- **PROBLEM REQUIREMENTS**
A full and exact copy of the listing that follows is needed.

** INFORMATION SHOWN follows **

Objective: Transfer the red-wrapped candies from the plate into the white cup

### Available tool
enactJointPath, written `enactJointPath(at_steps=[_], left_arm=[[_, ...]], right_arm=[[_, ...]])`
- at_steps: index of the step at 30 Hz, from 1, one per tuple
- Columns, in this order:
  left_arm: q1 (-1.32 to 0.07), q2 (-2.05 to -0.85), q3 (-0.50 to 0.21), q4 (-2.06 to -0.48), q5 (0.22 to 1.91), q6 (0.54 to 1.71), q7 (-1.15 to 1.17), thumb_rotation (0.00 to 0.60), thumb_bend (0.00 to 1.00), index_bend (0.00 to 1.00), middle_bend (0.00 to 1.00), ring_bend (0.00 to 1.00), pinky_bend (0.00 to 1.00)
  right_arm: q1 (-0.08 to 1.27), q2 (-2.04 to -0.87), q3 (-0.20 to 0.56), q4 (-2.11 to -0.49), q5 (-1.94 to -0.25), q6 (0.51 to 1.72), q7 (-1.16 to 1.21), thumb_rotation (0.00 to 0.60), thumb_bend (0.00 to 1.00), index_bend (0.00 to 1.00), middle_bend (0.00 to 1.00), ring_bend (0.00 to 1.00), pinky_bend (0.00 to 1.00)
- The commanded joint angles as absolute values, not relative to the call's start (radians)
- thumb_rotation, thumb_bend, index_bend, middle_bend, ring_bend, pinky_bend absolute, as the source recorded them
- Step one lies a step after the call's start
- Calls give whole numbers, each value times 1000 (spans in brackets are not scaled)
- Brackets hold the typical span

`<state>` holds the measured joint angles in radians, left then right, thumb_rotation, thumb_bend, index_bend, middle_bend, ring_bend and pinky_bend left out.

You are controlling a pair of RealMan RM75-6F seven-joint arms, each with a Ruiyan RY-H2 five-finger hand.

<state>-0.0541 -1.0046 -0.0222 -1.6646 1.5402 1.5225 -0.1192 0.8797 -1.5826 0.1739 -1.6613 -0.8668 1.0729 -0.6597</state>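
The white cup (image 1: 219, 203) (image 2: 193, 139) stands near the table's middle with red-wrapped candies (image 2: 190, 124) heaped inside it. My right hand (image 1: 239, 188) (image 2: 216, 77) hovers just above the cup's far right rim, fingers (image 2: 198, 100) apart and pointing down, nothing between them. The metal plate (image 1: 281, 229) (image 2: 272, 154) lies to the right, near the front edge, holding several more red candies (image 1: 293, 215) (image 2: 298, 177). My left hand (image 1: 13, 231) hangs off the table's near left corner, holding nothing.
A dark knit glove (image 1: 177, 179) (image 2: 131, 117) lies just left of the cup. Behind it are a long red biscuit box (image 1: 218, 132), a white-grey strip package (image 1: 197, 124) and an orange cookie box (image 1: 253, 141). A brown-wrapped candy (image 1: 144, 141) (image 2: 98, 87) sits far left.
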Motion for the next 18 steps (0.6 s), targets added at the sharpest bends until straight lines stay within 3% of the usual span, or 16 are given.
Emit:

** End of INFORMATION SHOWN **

- **SOLUTION**
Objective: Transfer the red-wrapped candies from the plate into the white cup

### Available tool
enactJointPath, written `enactJointPath(at_steps=[_], left_arm=[[_, ...]], right_arm=[[_, ...]])`
- at_steps: index of the step at 30 Hz, from 1, one per tuple
- Columns, in this order:
  left_arm: q1 (-1.32 to 0.07), q2 (-2.05 to -0.85), q3 (-0.50 to 0.21), q4 (-2.06 to -0.48), q5 (0.22 to 1.91), q6 (0.54 to 1.71), q7 (-1.15 to 1.17), thumb_rotation (0.00 to 0.60), thumb_bend (0.00 to 1.00), index_bend (0.00 to 1.00), middle_bend (0.00 to 1.00), ring_bend (0.00 to 1.00), pinky_bend (0.00 to 1.00)
  right_arm: q1 (-0.08 to 1.27), q2 (-2.04 to -0.87), q3 (-0.20 to 0.56), q4 (-2.11 to -0.49), q5 (-1.94 to -0.25), q6 (0.51 to 1.72), q7 (-1.16 to 1.21), thumb_rotation (0.00 to 0.60), thumb_bend (0.00 to 1.00), index_bend (0.00 to 1.00), middle_bend (0.00 to 1.00), ring_bend (0.00 to 1.00), pinky_bend (0.00 to 1.00)
- The commanded joint angles as absolute values, not relative to the call's start (radians)
- thumb_rotation, thumb_bend, index_bend, middle_bend, ring_bend, pinky_bend absolute, as the source recorded them
- Step one lies a step after the call's start
- Calls give whole numbers, each value times 1000 (spans in brackets are not scaled)
- Brackets hold the typical span

`<state>` holds the measured joint angles in radians, left then right, thumb_rotation, thumb_bend, index_bend, middle_bend, ring_bend and pinky_bend left out.

You are controlling a pair of RealMan RM75-6F seven-joint arms, each with a Ruiyan RY-H2 five-finger hand.

<state>-0.0541 -1.0046 -0.0222 -1.6646 1.5402 1.5225 -0.1192 0.8797 -1.5826 0.1739 -1.6613 -0.8668 1.0729 -0.6597</state>
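The white cup (image 1: 219, 203) (image 2: 193, 139) stands near the table's middle with red-wrapped candies (image 2: 190, 124) heaped inside it. My right hand (image 1: 239, 188) (image 2: 216, 77) hovers just above the cup's far right rim, fingers (image 2: 198, 100) apart and pointing down, nothing between them. The metal plate (image 1: 281, 229) (image 2: 272, 154) lies to the right, near the front edge, holding several more red candies (image 1: 293, 215) (image 2: 298, 177). My left hand (image 1: 13, 231) hangs off the table's near left corner, holding nothing.
A dark knit glove (image 1: 177, 179) (image 2: 131, 117) lies just left of the cup. Behind it are a long red biscuit box (image 1: 218, 132), a white-grey strip package (image 1: 197, 124) and an orange cookie box (image 1: 253, 141). A brown-wrapped candy (image 1: 144, 141) (image 2: 98, 87) sits far left.
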Motion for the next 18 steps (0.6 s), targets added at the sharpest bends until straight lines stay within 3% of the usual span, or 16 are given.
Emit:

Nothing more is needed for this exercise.